Direção: Christian Gudegast
Roteiro: Christian Gudegast
Elenco: Gerard Butler, Pablo Schreiber, O'Shea Jackson Jr., 50 Cent, entre outros
Origem: EUA
Ano: 2018


Construir um filme com uma narrativa criminal é uma tarefa complexa, exige não só o desenvolvimento eficiente do arco dramático, como também a apresentação de personagens com motivações fortes e sinceras, além de um roteiro que permita a narrativa evoluir para que os intérpretes se sobressaiam. Alguns desses aspectos são bem sucedidos em Covil de Ladrões (Den of Thieves), novo longa de Christian Gudegast (Invasão a Londres), ainda que outros deixem muito a desejar.

A trama se passa em Los Angeles, apontada como a capital mundial dos roubos a banco, local que será palco de investigação de mais um crime, sob o comando do chefe da divisão de delitos graves, Big Nick O’Brien (Gerard Butler).
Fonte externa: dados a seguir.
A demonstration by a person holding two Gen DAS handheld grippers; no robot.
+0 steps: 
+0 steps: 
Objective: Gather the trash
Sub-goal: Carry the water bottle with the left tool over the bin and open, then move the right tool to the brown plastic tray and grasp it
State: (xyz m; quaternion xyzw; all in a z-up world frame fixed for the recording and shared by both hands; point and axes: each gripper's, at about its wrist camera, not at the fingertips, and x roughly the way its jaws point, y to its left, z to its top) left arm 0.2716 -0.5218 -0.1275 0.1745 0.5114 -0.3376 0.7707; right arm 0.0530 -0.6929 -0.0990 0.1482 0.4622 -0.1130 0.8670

O assalto foi organizado pelo grupo comandado por Ray Merrimen (Pablo Schreiber), criminoso em liberdade condicional há oito meses, e outros bandidos, como Enson Levoux (50 Cent) e Donnie (O’Shea Jackson Jr.), especialista em grandes fugas. O’Brien não perde tempo e começa a agir para não perder a quadrilha de vista.
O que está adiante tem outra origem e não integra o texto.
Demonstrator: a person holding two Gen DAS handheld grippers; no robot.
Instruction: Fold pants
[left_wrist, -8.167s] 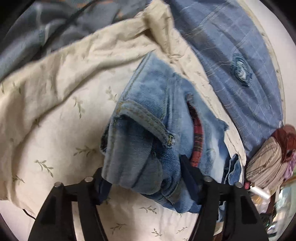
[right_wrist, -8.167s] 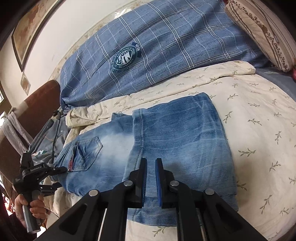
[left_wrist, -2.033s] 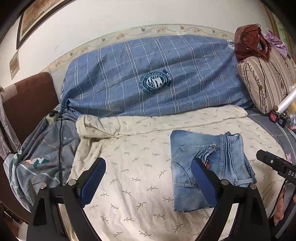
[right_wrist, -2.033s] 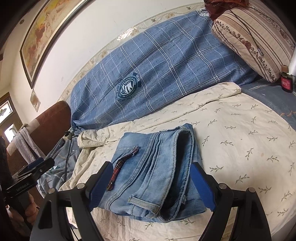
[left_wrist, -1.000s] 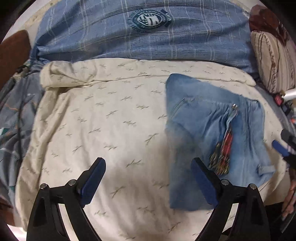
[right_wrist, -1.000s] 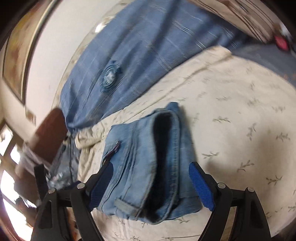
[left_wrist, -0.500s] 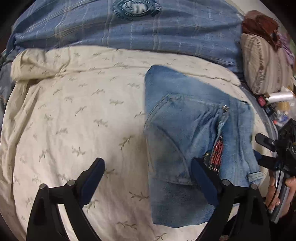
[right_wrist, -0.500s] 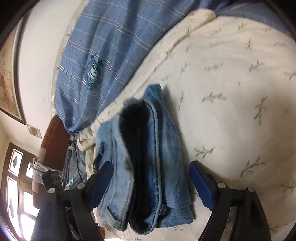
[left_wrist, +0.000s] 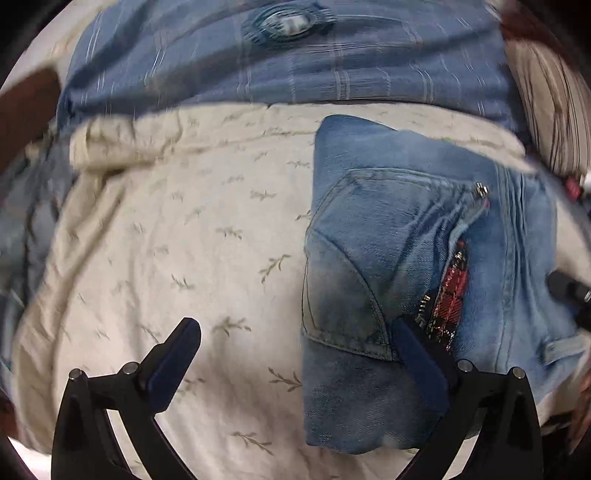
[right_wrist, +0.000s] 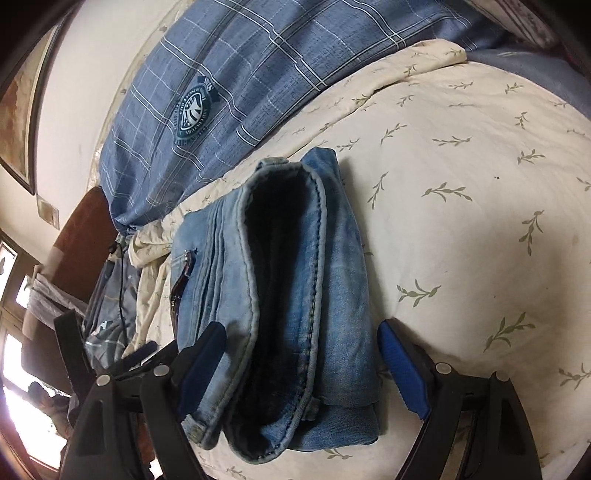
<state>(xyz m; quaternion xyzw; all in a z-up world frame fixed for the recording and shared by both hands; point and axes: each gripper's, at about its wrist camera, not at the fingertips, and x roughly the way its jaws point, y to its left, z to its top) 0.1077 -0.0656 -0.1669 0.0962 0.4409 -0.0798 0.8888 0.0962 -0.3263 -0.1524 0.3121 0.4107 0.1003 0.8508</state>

O roteiro inicialmente desenvolve o perfil do protagonista como uma figura obstinada e disposta a cumprir com seu objetivo, apesar dos problemas familiares que passou, como o fim de seu casamento e o afastamento das filhas menores. Trata-se de um personagem que não tem nada a perder. Do outro lado somos apresentados a um bandido de personalidade dúbia, Donnie, que trabalha em prol de seu grupo e ao mesmo tempo deixa pistas para a polícia. O restante do elenco, no entanto, sofre com a falta de desenvolvimento, servindo apenas como figuras decorativas que são apresentadas sob uma perspectiva de narrador, com letreiros e referências.

Foto: Diamond Films

O desenvolvimento da narrativa é satisfatória, apresentando planos e estratégias por parte dos bandidos para roubar o principal banco de Los Angeles, e da polícia para seguir em seu encalço e prender os criminosos. A cidade de Los Angeles, aliás, como costuma acontecer, serve como uma espécie de personagem no filme, sempre fotografada em planos abertos que a valorizam.

A edição acelerada no início mostra-se uma decisão acertada em decorrência do imediatismo dos acontecimentos e da ação frenética, no entanto, as cenas dos bastidores dos crimes e a formulação das estratégias soam longas demais, prejudicando o ritmo da obra como um todo, em se tratando de um filme de ação policial. Falta dinamismo a obra.

No fim, Covil de Ladrões apresenta uma narrativa linear, sem grandes novidades para o espectador e recheada de clichês do gênero. A tentativa de um plot twist no ato final é decepcionante e confirma a fragilidade de um roteiro que tinha potencial para algo mais, mas que soa apenas satisfatório. Um longa-metragem que entretêm moderadamente quem o assiste, e nada mais.